Intervento di Infarinato »

Ligure ha scritto: sab, 14 dic 2019 15:44 …[P]rendo soltanto spunto da questo magistrale intervento per una domanda che è sorta in me leggendo il testo accessibile dal collegamento, nel quale si parla di "semivocali" relativamente ai dittonghi tradizionalmente designati quali discendenti e si definisce "allofonica" - in questi casi - la pronuncia della seconda delle due vocali in dittongo - "i" o "u" -. In che cosa esattamente consiste questa "allofonia"? Noto, inoltre, che il Canepari - nel suo "Manuale di fonetica" - rifiuta il termine "semivocale" e, quando - pag. 127 - intende dare una definizione di dittongo per la lingua italiana, scrive: "Tali sequenze (i dittonghi) si formano semplicemente combinando i vari fonemi vocalici, con le loro normali realizzazioni ...".
Grazie, caro Ligure. In realtà, io non ci leggerei nulla di particolarmente «rivoluzionario» in tutto ciò. :)

Il Larson, allievo del Castellani, usa una terminologia piú tradizionale: del resto, il pur grandissimo e precisissimo «LuCa» usa termini quali vocoide e contoide, per i quali riceve la (giusta) bacchettata dell’immenso Arrigo.

«Semivocale» per il Larson (ma anche, ad esempio, per il Serianni) è semplicemente una vocale asillabica (cioè una vocale che non funziona come centro di sillaba), come la [u] di flauto o la [i] di daino. Per rendere esplicito questo loro statuto di asillabicità, si usa talvolta indicarle con [u̯] e [i̯], rispettivamente. Sempre secondo questa terminologia, le approssimanti (anche questo, termine inviso al Castellani) [j] e [w] sarebbero invece delle «semiconsonanti».
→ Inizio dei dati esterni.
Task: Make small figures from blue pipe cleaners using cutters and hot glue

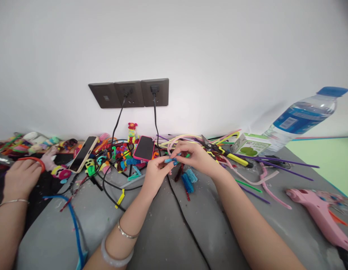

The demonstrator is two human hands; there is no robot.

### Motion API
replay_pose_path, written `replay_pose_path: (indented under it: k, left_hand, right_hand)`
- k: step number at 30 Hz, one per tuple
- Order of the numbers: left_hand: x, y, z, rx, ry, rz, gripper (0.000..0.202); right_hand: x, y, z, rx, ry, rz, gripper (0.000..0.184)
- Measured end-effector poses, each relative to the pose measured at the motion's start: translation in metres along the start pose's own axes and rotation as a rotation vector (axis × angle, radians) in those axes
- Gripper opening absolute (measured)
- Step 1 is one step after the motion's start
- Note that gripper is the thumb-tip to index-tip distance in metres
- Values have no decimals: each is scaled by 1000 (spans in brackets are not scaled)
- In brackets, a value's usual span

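My left hand [155, 173] and my right hand [194, 155] meet over the middle of the grey table [168, 232]. Both pinch a short blue pipe cleaner piece [171, 160] between their fingertips. Just below the hands lie several more blue twisted pieces [188, 180] and a dark red one. A black cable [187, 225] runs under my hands toward the near edge.
Another person's hand [20, 176] rests at the far left by an orange loop. Two phones [83, 153] [145, 147] lie among bright pipe cleaner scraps. Yellow-handled scissors [227, 153], a small green box [250, 144], a tilted water bottle [300, 118] and a pink glue gun [323, 217] sit to the right.
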State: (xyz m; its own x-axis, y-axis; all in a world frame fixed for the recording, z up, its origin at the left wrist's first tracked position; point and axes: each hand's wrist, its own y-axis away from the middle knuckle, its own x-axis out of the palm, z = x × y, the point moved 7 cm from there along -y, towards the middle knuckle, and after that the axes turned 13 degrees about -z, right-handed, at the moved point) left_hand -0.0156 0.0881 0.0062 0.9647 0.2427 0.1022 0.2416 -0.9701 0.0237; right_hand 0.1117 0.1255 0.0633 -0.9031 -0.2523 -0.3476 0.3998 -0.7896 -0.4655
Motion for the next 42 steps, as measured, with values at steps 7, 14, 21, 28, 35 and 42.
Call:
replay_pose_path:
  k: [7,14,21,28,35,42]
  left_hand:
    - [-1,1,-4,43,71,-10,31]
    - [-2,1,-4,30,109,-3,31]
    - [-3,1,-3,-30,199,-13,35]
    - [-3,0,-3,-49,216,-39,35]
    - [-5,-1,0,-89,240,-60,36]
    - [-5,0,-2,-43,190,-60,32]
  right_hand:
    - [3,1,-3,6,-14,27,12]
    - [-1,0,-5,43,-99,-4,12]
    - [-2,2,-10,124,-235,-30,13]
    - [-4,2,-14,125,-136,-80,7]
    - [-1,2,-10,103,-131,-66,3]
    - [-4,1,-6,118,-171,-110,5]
Ora, mentre quasi tutt’i fonetisti concordano sul fatto che, in italiano, i foni [i̯] e [u̯] appartengano ai fonemi /i/ e /u/, rispettivamente, [j] e [w] avrebbero invece statuto fonematico indipendente (/j w/), sebbene le coppie unidivergenti con /i u/ siano davvero poche e parzialmente artificiose. In questo quadro, Larson argomenta abbastanza persuasivamente che in «italiano antico» (cioè nel fiorentino dugentesco) [w] sarebbe invece un semplice allofono, esistendo «solo come parte delle labiovelari /kʷ/ o /gʷ/ oppure, appunto, del dittongo /wɔ/».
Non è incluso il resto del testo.